Nachweisgesetz verlangt handschriftliche Unterschrift

Das Unternehmen muss dem Arbeitnehmer die zentralen Regelungen des Arbeitsvertrages schriftlich zur Verfügung stellen. So verlangt es das Nachweisgesetz (NachwG). Wird dem nicht genügt, ist das Arbeitsverhältnis trotzdem gültig. In der Vergangenheit wurden die Vorschriften des NachwG entsprechend oft ignoriert. Seit 1. August 2022 stellen Verstöße eine Ordnungswidrigkeit dar. Kommt der Arbeitgeber den Anforderungen des NachwG also nicht nach, droht eine Geldbuße von bis zu 2000 Euro.

Der Arbeitgeber muss die nach dem Nachweisgesetz erforderlichen Informationen per Schriftform übermitteln. Selbst die qualifiziert elektronische Signatur lässt der deutsche Gesetzgeber nicht zu. Die Informationen müssen auf einem händisch unterschriebenen Dokument übergeben werden. Das kann durchaus in einem  gesonderten Dokument geschehen, während der Arbeitsvertrag separat elektronisch unterzeichnet wird. Unternehmen, die ihre Arbeitsverträge weiterhin elektronisch signieren möchten, müssen dann zusätzlich die Informationen des Nachweisgesetzes auf einem unterschriebenen Blatt Papier aushändigen.

Befristung per elektronischer Signatur?

Viele Unternehmen schließen befristete Verträge ab. Die Absprache über die Befristung muss eigentlich schriftlich geschehen – also mit persönlicher Unterschrift. Allerdings gehen die meisten Stimmen in der juristischen Literatur davon aus, dass auch die qualifiziert elektronische Signatur zulässig ist.

Völlig frei von Risiken ist dieses Vorgehen nicht. Das Bundesarbeitsgericht hat die Frage noch nicht entschieden. Wird die Form der Befristung nicht eingehalten, bleibt der Arbeitsvertrag zwar wirksam, gilt aber als unbefristet geschlossen.
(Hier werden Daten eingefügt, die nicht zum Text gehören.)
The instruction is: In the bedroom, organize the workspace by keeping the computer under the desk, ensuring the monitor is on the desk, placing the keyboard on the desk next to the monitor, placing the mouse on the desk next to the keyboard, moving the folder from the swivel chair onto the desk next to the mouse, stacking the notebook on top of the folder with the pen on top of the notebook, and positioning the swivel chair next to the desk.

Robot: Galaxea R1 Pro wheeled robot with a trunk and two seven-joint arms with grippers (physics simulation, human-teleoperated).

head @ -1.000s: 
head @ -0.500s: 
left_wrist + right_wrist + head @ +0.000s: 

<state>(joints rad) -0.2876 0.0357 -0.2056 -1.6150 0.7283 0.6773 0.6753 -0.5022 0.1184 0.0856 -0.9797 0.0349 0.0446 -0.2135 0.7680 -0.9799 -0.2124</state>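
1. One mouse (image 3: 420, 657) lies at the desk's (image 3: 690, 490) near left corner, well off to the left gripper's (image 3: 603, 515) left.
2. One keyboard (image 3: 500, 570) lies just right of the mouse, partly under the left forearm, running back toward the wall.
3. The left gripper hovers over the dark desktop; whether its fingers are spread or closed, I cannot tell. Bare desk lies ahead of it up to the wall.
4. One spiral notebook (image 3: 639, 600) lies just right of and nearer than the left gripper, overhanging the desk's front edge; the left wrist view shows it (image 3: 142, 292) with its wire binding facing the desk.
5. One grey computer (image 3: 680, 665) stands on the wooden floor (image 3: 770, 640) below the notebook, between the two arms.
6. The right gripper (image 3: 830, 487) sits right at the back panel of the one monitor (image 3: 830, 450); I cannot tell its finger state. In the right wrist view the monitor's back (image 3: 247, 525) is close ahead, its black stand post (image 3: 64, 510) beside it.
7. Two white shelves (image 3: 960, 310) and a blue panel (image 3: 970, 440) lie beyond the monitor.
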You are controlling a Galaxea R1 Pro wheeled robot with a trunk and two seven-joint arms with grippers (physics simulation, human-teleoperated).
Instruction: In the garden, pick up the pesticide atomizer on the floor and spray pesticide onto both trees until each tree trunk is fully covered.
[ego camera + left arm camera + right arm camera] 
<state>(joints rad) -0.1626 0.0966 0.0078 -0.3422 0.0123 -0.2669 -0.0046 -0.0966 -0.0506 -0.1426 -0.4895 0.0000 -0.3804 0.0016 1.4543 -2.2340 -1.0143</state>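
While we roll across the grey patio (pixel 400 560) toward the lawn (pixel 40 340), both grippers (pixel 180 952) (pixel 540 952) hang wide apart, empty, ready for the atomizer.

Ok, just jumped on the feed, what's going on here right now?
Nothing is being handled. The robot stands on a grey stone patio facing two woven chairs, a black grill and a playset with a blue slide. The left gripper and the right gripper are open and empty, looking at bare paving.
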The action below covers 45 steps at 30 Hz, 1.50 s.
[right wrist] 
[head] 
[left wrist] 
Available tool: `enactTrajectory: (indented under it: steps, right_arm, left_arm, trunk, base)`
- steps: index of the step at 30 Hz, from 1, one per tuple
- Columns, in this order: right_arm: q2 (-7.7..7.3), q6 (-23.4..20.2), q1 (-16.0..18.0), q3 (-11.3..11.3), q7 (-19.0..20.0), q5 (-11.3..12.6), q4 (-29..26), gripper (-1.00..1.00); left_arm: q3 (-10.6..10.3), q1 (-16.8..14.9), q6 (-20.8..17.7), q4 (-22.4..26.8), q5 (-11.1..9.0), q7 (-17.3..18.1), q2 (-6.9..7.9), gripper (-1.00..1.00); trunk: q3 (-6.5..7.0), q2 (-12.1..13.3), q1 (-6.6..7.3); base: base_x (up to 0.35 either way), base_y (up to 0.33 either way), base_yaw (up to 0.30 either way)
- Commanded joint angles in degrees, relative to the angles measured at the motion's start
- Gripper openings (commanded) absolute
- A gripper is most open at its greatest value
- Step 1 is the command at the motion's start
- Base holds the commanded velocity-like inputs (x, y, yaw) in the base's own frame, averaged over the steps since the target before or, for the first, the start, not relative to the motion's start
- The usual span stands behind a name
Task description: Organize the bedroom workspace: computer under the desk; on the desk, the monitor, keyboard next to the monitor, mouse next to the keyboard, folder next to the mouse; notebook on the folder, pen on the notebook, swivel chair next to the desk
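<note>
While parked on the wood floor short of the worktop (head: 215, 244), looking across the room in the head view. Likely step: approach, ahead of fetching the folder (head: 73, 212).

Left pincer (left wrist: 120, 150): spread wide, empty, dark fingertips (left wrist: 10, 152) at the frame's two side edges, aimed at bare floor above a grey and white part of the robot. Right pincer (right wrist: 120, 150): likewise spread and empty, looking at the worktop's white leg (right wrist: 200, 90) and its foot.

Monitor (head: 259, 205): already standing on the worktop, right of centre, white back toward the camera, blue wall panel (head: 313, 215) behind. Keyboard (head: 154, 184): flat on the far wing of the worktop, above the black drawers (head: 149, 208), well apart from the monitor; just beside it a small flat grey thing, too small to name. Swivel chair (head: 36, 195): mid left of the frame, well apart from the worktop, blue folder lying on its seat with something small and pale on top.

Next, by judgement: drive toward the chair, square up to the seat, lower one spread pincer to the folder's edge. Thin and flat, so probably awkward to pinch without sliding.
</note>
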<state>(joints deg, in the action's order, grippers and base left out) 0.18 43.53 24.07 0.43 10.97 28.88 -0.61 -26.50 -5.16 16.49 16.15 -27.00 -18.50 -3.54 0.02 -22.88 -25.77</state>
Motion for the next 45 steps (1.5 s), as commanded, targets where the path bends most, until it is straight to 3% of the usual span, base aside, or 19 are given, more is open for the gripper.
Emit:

Unternehmen, die den Arbeitsvertrag in jedem Fall elektronisch führen möchten, können theoretisch auch wie folgt vorgehen:

  • Sie schließen den Arbeitsvertrag per elektronischer Signatur ab.
  • Die Vereinbarung der Befristung erfolgt gesondert auf einem handschriftlich unterschriebenen Dokument.
 
Nachvertragliches Wettbewerbsverbot elektronisch signieren?

Ein nachvertragliches Wettbewerbsverbot sieht vor, dass der Arbeitnehmer für einen bestimmten Zeitraum nach Ende des Arbeitsverhältnisses keine Geschäfte aufnimmt, die in Konkurrenz zu seinem alten Arbeitgeber stehen. Ein solches nachvertragliches Wettbewerbsverbot ist nur dann wirksam, wenn es der Schriftform genügt, § 74 Abs. 1 HGB. Zusätzlich muss dem Arbeitnehmer ein Original der Vereinbarung ausgehändigt werden.

Auch hier halten die meisten Stimmen die qualifizierte elektronische Signatur für zulässig. Allerdings liegt ebenfalls noch keine Entscheidung des Bundesarbeitsgerichts zu dieser Frage vor.

 

5. Aufhebungsvertrag und Kündigung per elektronischer Signatur?

Derzeit ist es noch nicht zulässig, einen Aufhebungsvertrag per qualifizierter elektronischer Signatur abzuschließen. Dasselbe gilt für Kündigungen. In beiden Fällen muss das Papierdokument handschriftlich signiert werden. Sonst ist die Kündigung bzw. der Aufhebungsvertrag unwirksam.

 

6. Fazit

  • Die verschiedenen Formen der elektronischen Signatur sind heute im digitalen Verkehr von großer Bedeutung und bieten verschiedene Sicherheitsstufen.
  • Lediglich die qualifizierte elektronische Signatur kann oft als Ersatz für die händische Unterschrift genutzt werden. Dafür muss ein entsprechendes Zertifikat erworben werden, dass den Nutzer der Signatur verifiziert. Dies ist mittlerweile auch online per VideoID-Verfahren möglich.
  • Der Abschluss des Arbeitsvertrages ist grundsätzlich formlos möglich, vor allem aus Gründen der Rechtssicherheit sollte aber grundsätzlich die Schriftform oder die elektronische Signatur genutzt werden.
  • Bestimmte Abreden innerhalb des Arbeitsverhältnisses sind nach wie vor nur in Schriftform gültig. Auch die Informationen nach dem Nachweisgesetz müssen Unternehmen handschriftlich signiert aushändigen.
  • Kündigungen und Aufhebungsverträge per elektronischer Signatur sind unwirksam.